PROBLEM REQUIREMENTS
Reproduce every line of the data, exactly and without its pictures.

═══

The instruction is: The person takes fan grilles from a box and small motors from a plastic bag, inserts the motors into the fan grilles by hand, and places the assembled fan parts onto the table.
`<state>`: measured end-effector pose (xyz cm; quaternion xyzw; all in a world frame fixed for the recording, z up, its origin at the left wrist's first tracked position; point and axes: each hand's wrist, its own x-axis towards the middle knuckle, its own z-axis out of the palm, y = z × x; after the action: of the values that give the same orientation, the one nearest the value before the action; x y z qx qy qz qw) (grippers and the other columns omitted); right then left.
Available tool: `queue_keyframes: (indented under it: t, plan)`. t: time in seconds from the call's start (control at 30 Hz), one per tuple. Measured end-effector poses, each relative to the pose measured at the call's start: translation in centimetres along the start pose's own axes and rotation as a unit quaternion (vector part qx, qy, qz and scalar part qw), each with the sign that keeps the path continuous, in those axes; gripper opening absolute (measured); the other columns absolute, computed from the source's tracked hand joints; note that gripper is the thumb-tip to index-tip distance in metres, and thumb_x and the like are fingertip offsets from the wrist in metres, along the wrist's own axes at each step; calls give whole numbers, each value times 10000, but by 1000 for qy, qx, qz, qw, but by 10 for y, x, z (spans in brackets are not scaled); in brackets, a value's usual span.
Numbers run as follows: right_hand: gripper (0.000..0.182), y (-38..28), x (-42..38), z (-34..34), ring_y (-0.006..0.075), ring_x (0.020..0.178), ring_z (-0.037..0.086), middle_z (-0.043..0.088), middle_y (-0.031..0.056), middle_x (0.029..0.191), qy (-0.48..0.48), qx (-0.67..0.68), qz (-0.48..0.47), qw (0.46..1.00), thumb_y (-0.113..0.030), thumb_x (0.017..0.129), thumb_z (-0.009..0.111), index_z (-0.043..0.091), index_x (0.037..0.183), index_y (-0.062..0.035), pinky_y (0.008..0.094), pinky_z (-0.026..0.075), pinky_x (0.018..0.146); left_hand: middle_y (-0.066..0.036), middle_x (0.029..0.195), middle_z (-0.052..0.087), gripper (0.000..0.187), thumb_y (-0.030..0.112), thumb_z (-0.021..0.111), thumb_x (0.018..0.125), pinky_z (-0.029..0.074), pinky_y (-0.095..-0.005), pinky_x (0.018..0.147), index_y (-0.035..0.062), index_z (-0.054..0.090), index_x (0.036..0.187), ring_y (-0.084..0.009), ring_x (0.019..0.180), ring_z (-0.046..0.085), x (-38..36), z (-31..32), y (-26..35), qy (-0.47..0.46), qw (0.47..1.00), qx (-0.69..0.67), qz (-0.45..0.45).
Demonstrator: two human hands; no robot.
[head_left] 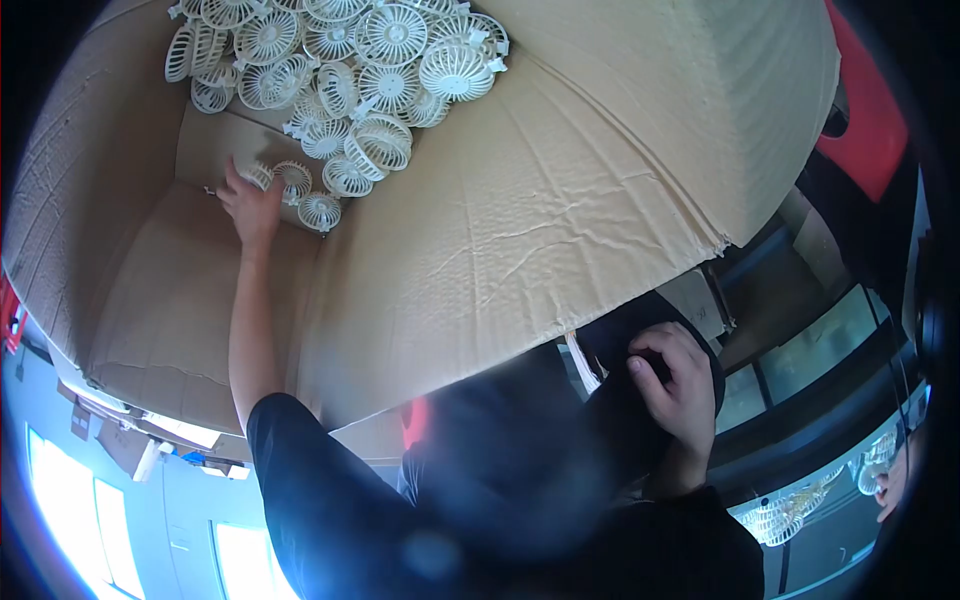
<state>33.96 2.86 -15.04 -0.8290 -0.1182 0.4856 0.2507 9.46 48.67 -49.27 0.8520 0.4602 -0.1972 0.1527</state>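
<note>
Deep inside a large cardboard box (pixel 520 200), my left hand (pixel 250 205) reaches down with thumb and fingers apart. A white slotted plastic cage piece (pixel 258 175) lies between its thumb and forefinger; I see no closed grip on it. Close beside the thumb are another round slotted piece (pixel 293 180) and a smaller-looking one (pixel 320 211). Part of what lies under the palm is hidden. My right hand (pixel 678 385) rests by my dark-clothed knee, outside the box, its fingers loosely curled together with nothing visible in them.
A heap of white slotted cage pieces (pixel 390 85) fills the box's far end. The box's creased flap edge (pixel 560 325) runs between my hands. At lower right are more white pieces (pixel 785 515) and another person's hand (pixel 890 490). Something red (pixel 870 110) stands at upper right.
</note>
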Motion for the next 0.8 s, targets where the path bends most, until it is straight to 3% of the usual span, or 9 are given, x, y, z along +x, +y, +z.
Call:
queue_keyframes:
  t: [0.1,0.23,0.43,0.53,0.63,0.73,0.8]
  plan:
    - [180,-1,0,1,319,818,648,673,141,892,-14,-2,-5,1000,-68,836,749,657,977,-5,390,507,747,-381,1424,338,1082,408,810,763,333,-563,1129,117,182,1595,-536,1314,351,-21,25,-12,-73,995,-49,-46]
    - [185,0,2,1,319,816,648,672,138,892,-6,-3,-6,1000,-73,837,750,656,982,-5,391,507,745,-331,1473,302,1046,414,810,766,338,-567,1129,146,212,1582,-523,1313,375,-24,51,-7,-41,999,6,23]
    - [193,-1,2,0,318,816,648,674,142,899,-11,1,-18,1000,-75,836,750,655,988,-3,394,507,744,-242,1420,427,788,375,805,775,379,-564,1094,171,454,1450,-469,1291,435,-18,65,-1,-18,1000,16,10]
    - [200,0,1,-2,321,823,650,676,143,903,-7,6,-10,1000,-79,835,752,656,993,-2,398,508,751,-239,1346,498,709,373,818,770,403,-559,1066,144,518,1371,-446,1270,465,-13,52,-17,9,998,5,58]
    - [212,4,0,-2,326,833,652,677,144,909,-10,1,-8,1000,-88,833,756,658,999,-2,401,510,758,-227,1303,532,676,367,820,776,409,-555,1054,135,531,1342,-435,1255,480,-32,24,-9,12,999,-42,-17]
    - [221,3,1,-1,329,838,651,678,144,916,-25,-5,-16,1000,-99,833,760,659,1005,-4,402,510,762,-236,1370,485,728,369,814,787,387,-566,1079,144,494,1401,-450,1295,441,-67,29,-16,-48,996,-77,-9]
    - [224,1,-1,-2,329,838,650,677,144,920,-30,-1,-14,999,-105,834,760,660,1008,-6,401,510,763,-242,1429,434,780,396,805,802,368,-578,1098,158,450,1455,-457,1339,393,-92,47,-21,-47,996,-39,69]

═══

REPLY TO THE EXERCISE
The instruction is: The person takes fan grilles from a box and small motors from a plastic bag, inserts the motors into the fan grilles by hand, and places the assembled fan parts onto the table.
`<state>`: measured end-effector pose (xyz cm; quaternion xyzw; all in a world frame fixed for the recording, z up, its origin at the left wrist's first tracked position; point and axes: each hand's wrist, its own x-axis towards the middle knuckle, its own z-axis out of the palm, y = z × x; after the action: of the values that give the same orientation, the one nearest the value before the action; x y z qx qy qz qw) (grippers and the other columns omitted); right then left.
Available tool: `queue_keyframes: (indented under it: t, plan)`. t: time in seconds from the call's start (control at 30 Hz), one per tuple. Measured end-effector poses, each relative to the pose measured at the call's start: translation in centimetres along the start pose's own axes and rotation as a unit quaternion (vector part qx, qy, qz and scalar part qw), each with the sign that keeps the path continuous, in those axes; gripper opening absolute (measured); the other columns absolute, computed from the source's tracked hand joints; note that gripper is the thumb-tip to index-tip distance in metres, and thumb_x and the like are fingertip offsets from the wrist in metres, along the wrist's own axes at each step; calls give whole numbers, each value times 10000, but by 1000 for qy, qx, qz, qw, but by 10 for y, x, z (spans in brackets are not scaled); in brackets, a value's usual span.
Numbers run as follows: right_hand: gripper (0.000..0.182), y (-38..28), x (-42..38), z (-34..34), ring_y (-0.006..0.075), ring_x (0.020..0.178), ring_z (-0.037..0.086), middle_z (-0.043..0.088), middle_y (-0.031..0.056), middle_x (0.029..0.191), qy (-0.48..0.48), qx (-0.67..0.68), qz (-0.48..0.47), qw (0.46..1.00), thumb_y (-0.113..0.030), thumb_x (0.017..0.129), thumb_z (-0.009..0.111), index_z (-0.043..0.091), index_x (0.037..0.183), index_y (-0.062..0.035), pinky_y (0.008..0.094), pinky_z (-0.026..0.075), pinky_x (0.018..0.146); left_hand: middle_y (-0.066..0.036), middle_x (0.029..0.195), middle_z (-0.052..0.087), gripper (0.000..0.187), thumb_y (-0.030..0.112), thumb_z (-0.021..0.111), thumb_x (0.018..0.125), pinky_z (-0.029..0.074), pinky_y (-0.095..-0.005), pinky_x (0.018..0.147), index_y (-0.035..0.062), index_z (-0.054..0.090), index_x (0.036..0.187), ring_y (-0.084..0.009), ring_x (0.019..0.180), ring_z (-0.046..0.085), x (-38..36), z (-31..32), y (-26..35), qy (-0.47..0.46), qw (0.47..1.00), qx (-0.69..0.67), qz (-0.45..0.45).
Demonstrator: two human hands; no robot.
[head_left] 
<state>33.96 2.86 -15.04 -0.8290 -0.1182 0.4856 0.2507 9.46 48.67 -49.27 0.8520 0.4602 -0.1972 0.1527</state>
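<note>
Deep inside a large cardboard box (pixel 520 200), my left hand (pixel 250 205) reaches down with thumb and fingers apart. A white slotted plastic cage piece (pixel 258 175) lies between its thumb and forefinger; I see no closed grip on it. Close beside the thumb are another round slotted piece (pixel 293 180) and a smaller-looking one (pixel 320 211). Part of what lies under the palm is hidden. My right hand (pixel 678 385) rests by my dark-clothed knee, outside the box, its fingers loosely curled together with nothing visible in them.
A heap of white slotted cage pieces (pixel 390 85) fills the box's far end. The box's creased flap edge (pixel 560 325) runs between my hands. At lower right are more white pieces (pixel 785 515) and another person's hand (pixel 890 490). Something red (pixel 870 110) stands at upper right.
</note>
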Motion for the next 0.8 s, targets where the path bends most, until it is straight to 3% of the usual span, or 9 are given, x, y, z along +x, +y, +z.
Call:
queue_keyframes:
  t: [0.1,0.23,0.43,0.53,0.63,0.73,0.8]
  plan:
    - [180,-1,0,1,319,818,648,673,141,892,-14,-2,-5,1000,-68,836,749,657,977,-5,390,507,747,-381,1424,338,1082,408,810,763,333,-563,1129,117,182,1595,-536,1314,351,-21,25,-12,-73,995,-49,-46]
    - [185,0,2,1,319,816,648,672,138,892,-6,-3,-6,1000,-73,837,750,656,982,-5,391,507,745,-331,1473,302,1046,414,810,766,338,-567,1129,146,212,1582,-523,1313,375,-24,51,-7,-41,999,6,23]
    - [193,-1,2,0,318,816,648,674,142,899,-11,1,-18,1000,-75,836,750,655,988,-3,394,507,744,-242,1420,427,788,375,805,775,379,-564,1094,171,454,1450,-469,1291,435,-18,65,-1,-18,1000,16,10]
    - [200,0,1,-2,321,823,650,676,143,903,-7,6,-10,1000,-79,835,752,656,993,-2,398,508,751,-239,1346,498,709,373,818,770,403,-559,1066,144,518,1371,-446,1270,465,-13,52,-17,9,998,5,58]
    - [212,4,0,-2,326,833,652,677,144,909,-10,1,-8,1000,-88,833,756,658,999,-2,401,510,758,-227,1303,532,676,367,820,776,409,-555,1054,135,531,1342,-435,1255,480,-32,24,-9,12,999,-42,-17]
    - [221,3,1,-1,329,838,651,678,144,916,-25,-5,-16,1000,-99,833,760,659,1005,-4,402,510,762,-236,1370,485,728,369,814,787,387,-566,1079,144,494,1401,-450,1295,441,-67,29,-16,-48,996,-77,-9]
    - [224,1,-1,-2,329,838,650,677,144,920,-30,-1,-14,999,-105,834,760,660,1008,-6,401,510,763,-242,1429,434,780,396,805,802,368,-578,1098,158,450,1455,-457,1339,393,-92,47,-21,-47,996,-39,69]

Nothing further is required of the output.